Now the researchers say they may be just months away from producing an implantable solution that could completely replace the human heart for much longer than anything in the industry to date.
Bioengineering with PTC Creo
The team at the University of Tokyo uses PTC Creo Parametric to digitally design and model the complex compact heart precisely. By using the extension PTC Creo Simulate, they then test the performance of their 3D models (for example, evaluating fluid dynamics) long before physical prototyping.
“PTC Creo Simulate saves us a lot of time and rework as we identify and solve issues early,” says Isoyama, assistant professor, Department of Biomedical Engineering. “Using the software, we can take an analysis-led design approach, constantly optimizing the model as we get feedback from our digital testing.”
PTC Creo is suited for the fast-changing university environment, as different researchers participate in the project. “I learned PTC Creo fast, as did the other specialists on the team,” says Yurimoto, project member and student doctor.
That low-learning curve is important as numerous team members bring their varied expertise to the project.

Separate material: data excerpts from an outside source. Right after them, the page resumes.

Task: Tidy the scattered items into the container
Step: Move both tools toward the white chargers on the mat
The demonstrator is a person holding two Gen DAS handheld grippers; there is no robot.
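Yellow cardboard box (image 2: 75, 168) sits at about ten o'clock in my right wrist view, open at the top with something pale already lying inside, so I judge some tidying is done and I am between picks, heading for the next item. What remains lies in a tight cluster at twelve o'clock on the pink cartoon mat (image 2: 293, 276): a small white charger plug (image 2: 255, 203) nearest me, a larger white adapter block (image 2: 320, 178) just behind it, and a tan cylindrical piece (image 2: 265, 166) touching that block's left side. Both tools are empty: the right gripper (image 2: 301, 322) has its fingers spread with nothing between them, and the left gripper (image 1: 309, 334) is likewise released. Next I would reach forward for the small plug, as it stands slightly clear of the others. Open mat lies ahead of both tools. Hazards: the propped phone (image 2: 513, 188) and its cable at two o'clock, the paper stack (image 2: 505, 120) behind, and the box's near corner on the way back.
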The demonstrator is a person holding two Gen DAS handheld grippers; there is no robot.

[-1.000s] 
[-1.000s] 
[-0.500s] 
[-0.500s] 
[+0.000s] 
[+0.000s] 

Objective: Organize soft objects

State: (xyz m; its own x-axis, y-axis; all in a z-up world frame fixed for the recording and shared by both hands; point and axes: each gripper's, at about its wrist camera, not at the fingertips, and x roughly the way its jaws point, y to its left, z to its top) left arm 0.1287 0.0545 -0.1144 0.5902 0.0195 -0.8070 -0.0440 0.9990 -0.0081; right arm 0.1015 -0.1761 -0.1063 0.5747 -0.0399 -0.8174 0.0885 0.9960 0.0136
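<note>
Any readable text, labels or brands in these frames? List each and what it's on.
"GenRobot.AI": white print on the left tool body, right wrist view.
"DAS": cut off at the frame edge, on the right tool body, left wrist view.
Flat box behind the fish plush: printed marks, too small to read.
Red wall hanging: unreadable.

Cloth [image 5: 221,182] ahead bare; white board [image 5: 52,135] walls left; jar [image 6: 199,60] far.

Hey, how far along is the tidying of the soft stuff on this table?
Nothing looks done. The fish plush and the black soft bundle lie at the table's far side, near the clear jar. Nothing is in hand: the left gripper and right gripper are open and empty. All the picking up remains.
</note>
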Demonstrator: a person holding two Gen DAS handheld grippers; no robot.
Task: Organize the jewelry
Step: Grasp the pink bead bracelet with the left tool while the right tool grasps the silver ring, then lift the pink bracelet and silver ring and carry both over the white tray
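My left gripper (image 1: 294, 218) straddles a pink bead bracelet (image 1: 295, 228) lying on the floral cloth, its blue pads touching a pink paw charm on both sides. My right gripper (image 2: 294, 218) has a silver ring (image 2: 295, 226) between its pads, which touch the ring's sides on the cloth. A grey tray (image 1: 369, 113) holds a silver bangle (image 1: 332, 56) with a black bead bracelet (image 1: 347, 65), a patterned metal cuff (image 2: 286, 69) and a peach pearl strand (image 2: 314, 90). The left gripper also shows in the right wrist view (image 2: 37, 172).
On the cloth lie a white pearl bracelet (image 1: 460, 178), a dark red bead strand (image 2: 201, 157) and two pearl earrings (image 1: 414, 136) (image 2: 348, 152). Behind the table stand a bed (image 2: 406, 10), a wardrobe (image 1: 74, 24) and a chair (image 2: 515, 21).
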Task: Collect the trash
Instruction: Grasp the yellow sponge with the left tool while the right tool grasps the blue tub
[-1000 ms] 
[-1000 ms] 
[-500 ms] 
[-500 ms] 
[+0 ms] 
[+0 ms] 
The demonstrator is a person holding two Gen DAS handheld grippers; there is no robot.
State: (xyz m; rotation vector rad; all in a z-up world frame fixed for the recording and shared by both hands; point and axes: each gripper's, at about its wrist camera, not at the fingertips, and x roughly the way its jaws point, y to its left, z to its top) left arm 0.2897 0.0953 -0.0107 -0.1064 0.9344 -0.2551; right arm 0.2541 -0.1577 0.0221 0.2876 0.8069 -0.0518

Plus, PTC Creo gives the team a better understanding of what they are creating.
“It’s a team approach to design, with dedicated specialists working on the mechanical design, sensors, and electronics, and fluid flow,” says Isoyama. “Without a 3D model, you couldn’t visualize the shape, run simulations, and optimize a heart for the performance we’re after.”
Is 2016 the Year of the Heart?
The University of Tokyo researchers recently made an engineering breakthrough that’s led to dramatic improvements in the stability of the hydrodynamic bearing used in the model. That’s one reason they’re now saying 2016 is the year their total artificial heart may become fully realized.
“We’re excited to support the innovative research being done at the University of Tokyo,” says John Stuart, senior vice president, Global Education, PTC. “PTC believes the sustained success of our company, our customers, and society depends on empowering each generation to solve real-world challenges.”
The Total Artificial Heart research is an excellent example of how academic institutions are using PTC’s leading technology solutions not only to prepare future generations for the workforce, but also to make lives better in the very near future.